Page:The Folk-Lore Journal Volume 4 1886.djvu/73

From Wikisource
Jump to navigation Jump to search
This page has been validated.
THE PHILOSOPHY OF FOLK-TALES.
65

No one can read Mr. Ralston's "Notes" without being convinced that the "moral" element must be recognised as a very important one in connection with folk-tales. If we place ourselves in the position of those who originated these stories, we shall see that in many cases at least the incidents related occupy a secondary place. The teller of the tale has usually a motive, a lesson to enforce by it. This "moral" is the kernel or central idea, of which the incidents are the clothing or accompaniments. No doubt, occasionally the object was simply to amuse, but generally it was to teach a truth. The truth may be intellectual, a conclusion arrived at as the result of the observation of nature or of the experiences of every-day life, or it may have a moral or religious character. The author of Bible Folk-Lore, who applies to Semitic myths the principles by which Mr. Max Müller and others explain the myths of the Aryan peoples, says: "The sun and the cloud, the river and the rain, the wind, the storm, the tree, and the star, were to savage man living beings of wonderful nature. The fire was a beast, which crept and devoured, and which might be wounded by a spear. The very stones and woods and hills had living spirits within them, and the most familiar acts of animal-life—growth and reproduction—were conceived to account for the phenomena of the heavens and earth." This may be perfectly true, and those ideas may be embodied in the so-called mythological stories, but I much doubt whether many of these were originally told with the object merely of expressing such ideas.

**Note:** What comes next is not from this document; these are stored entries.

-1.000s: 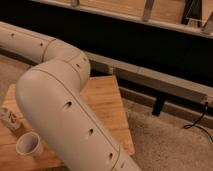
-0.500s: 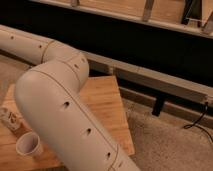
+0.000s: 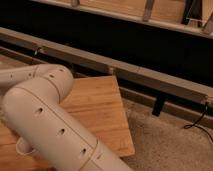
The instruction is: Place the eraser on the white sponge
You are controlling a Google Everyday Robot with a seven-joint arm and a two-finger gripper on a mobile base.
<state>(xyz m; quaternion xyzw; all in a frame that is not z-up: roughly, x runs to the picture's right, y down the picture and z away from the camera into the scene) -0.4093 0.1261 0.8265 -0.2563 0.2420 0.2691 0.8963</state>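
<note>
one pale arm (image 3: pixel 55 125) fills the foreground and blocks much of the wooden table (image 3: pixel 102 102). one white cup (image 3: pixel 22 146) peeks out beside it, its contents hidden. one black cable (image 3: pixel 194 124) trails over the floor (image 3: pixel 165 147). the gripper is out of view, its jaws together. the eraser and sponge cannot be seen.

Rises from the bottom edge as a thick cream arm (image 3: pixel 60 135), bends sharply at the elbow (image 3: pixel 47 92), then runs the forearm (image 3: pixel 17 75) off to the left. Carries the gripper beyond that left edge, out of sight, fingers closed.
</note>
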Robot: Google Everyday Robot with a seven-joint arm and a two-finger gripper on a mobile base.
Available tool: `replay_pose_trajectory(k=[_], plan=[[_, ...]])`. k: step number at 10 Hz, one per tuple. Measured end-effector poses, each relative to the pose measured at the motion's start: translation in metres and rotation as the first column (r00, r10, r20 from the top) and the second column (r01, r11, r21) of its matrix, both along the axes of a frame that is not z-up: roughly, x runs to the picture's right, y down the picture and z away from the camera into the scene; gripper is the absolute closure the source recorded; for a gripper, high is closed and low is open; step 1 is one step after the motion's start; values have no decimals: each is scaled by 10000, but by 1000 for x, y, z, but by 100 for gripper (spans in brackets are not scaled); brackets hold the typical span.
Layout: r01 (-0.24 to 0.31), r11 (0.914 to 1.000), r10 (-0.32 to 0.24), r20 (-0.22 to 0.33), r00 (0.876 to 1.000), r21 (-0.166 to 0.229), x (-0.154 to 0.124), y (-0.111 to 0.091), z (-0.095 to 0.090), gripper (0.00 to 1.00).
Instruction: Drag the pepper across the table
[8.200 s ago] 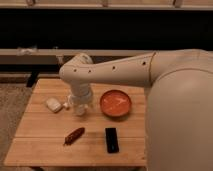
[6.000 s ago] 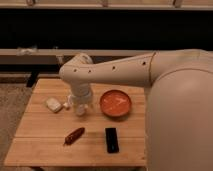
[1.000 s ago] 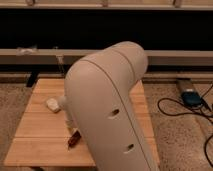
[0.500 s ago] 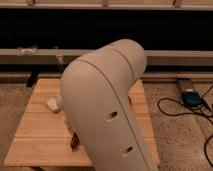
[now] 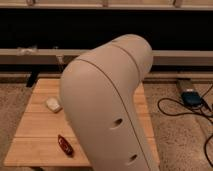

The motive would rather be a prudential one, having for its aim to enforce a lesson of worldly experience or of moral or religious truth. Of course, the vehicle for conveying the lesson must be acceptable to the popular mind, and therefore it would introduce the marvellous incidents with which folkstories generally abound. According to this view we may expect to find in most of the "traditional narratives" to which Mr. Gomme gives the first place in his classification[1] of the subjects of the science of Folk-Lore a motive which at first gave them their practical value, and which probably might often be identified in the popular sayings or proverbs of Folk-Speech. Such tales as those referred to in Mr.

  1. Folk-Lore Journal, vol. iii. p. 5.